Il Rapporto 2012 del Ministero della Salute sulle acque di balneazione in Italia segnala un sensibile miglioramento della qualità delle acque italiane.
Nella stagione 2011, infatti, la qualità delle nostre acque è migliorata complessivamente del 7,3% rispetto all’anno precedente (6,6% per quanto riguarda le acque marine e 13,1% per le acque interne), portando le acque balneabili italiane ad una conformità ai valori guida fissati a livello europeo dell’83%, rispetto alla media europea del 77,1%.
A partire dal 2013 l’Italia adotterà il nuovo sistema di valutazione della qualità delle acque di balneazione: in applicazione della Direttiva 2006/7/CE. Al termine di ogni stagione balneare, le acque di balneazione saranno classificate in quattro classi: eccellente, buona, sufficiente e scarsa.

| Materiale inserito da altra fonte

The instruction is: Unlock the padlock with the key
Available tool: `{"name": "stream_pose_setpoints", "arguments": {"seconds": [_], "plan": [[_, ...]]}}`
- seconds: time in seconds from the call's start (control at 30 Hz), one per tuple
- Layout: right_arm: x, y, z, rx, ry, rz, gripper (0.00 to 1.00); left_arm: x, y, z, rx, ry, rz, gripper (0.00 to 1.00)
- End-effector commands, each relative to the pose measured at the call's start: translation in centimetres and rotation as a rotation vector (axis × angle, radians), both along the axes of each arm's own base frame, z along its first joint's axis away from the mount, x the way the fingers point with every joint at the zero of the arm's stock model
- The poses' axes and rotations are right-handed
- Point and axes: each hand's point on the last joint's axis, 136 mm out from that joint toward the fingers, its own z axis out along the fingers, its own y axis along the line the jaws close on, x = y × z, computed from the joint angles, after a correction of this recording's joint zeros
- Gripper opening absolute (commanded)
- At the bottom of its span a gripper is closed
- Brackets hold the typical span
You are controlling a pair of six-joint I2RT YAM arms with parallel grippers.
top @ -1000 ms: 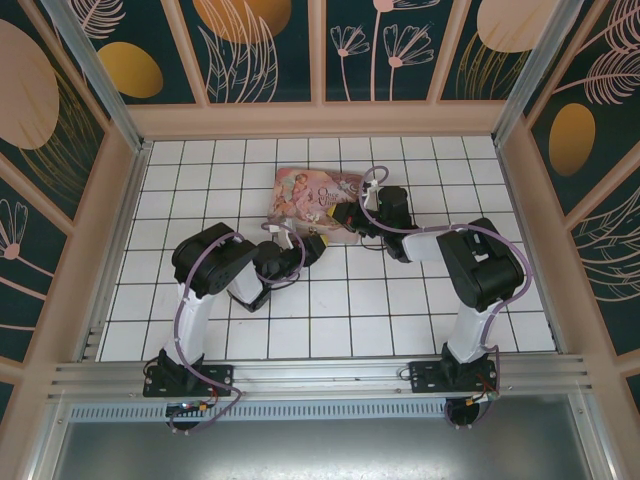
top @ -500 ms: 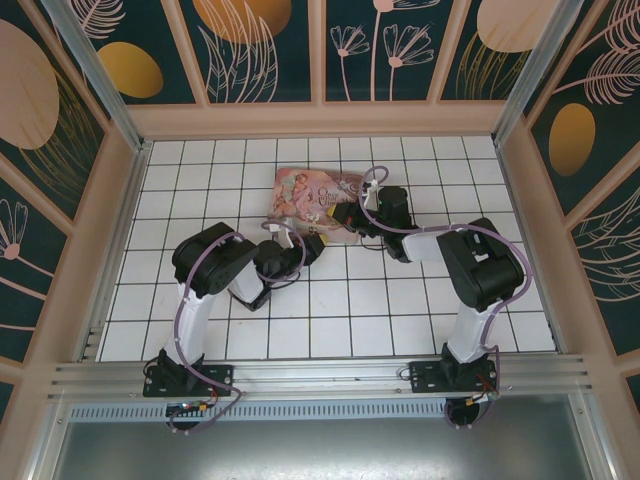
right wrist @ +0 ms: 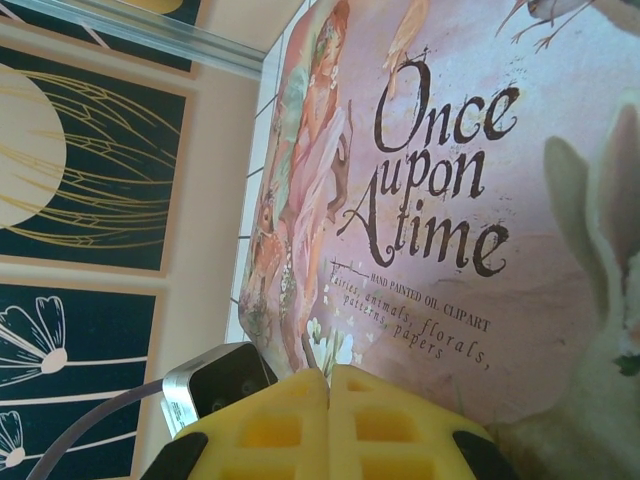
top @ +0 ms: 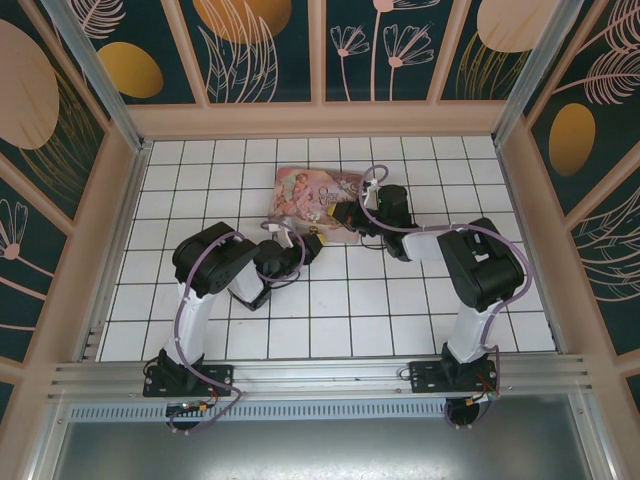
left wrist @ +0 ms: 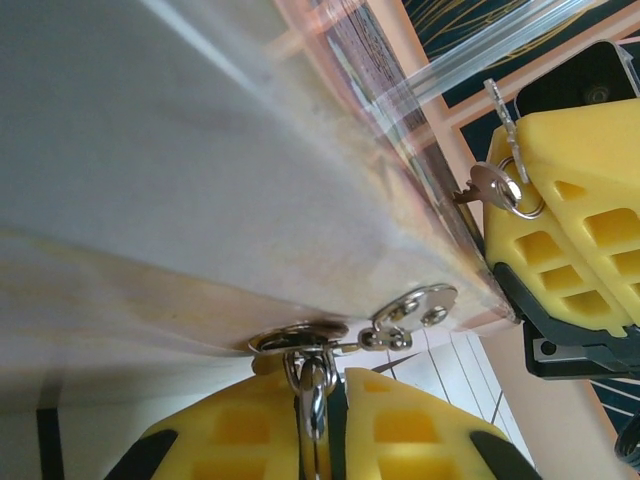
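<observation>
Left gripper [left wrist: 325, 378] is found at the near edge of the pink tin box [top: 310, 195], which lies on the white tiled floor [top: 330, 310] toward the far middle of the enclosure. Its yellow pads [left wrist: 410, 425] are drawn together and clamped on the thin silvery shackle of the padlock [left wrist: 312, 388]. The padlock's body is hidden between the pads. The shackle is seen to run up to a small metal ring [left wrist: 298, 340] lying against the pale side wall of the tin. Just right of that ring, a small riveted hasp plate [left wrist: 418, 306] is noted against the same wall.

Further right, the key [left wrist: 485, 188] is observed near the right end of the tin's wall, with its blade pointed left toward the tin. Whether the tip touches the wall cannot be told. The key is held apart from the padlock, with the hasp plate between them. A thin wire ring [left wrist: 528, 205] is threaded through the key's head, and a clear strip [left wrist: 497, 100] stands up beside it. The key is gripped at its head by the right gripper [right wrist: 329, 385], whose yellow pads are pressed flush together. From above, this gripper is placed at the right near corner of the tin, just beside the left gripper. Under the right wrist, the tin's illustrated lid is recorded, lettered "Once upon A time".
</observation>
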Motion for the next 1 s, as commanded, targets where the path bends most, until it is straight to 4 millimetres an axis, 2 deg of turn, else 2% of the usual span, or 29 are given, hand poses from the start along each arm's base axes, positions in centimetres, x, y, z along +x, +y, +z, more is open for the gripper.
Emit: {"name": "stream_pose_setpoints", "arguments": {"seconds": [0.0, 0.17, 0.33, 0.63, 0.8, 0.97], "plan": [[0.2, -0.4, 1.0, -0.041, 0.010, -0.001, 0.00, 0.1, -0.1, 0.8, -0.034, -0.008, -0.010, 0.00], [-0.2, -0.9, 5.5, -0.049, -0.077, -0.006, 0.00, -0.3, -0.4, 1.3, -0.035, 0.041, -0.039, 0.00], [-3.1, -2.1, 6.6, -0.010, -0.102, -0.018, 0.00, -0.6, -1.1, 1.2, -0.018, 0.107, -0.087, 0.00], [-9.5, -4.6, 2.7, 0.056, -0.017, -0.056, 0.00, -1.5, -1.8, 1.1, -0.044, 0.243, -0.154, 0.00], [-11.9, -5.1, 0.5, 0.087, 0.045, -0.080, 0.00, -2.1, -1.6, 1.8, -0.110, 0.305, -0.159, 0.00], [-13.5, -4.4, -0.7, 0.112, 0.084, -0.105, 0.00, -2.6, -1.3, 3.6, -0.217, 0.333, -0.153, 0.00]]}}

Da segnalare, tuttavia, nonostante l’eccellenza dell’Italia – che, tra l’altro, è il Paese europeo con il maggior numero di acque di balneazione – la “maglia nera” della balneabilità a Campania, Liguria e Abruzzo, in cui la percentuale di non conformità ai valori obbligatori di balneabilità ha raggiunto, rispettivamente il 2%, l’1,7% e l’1,2%.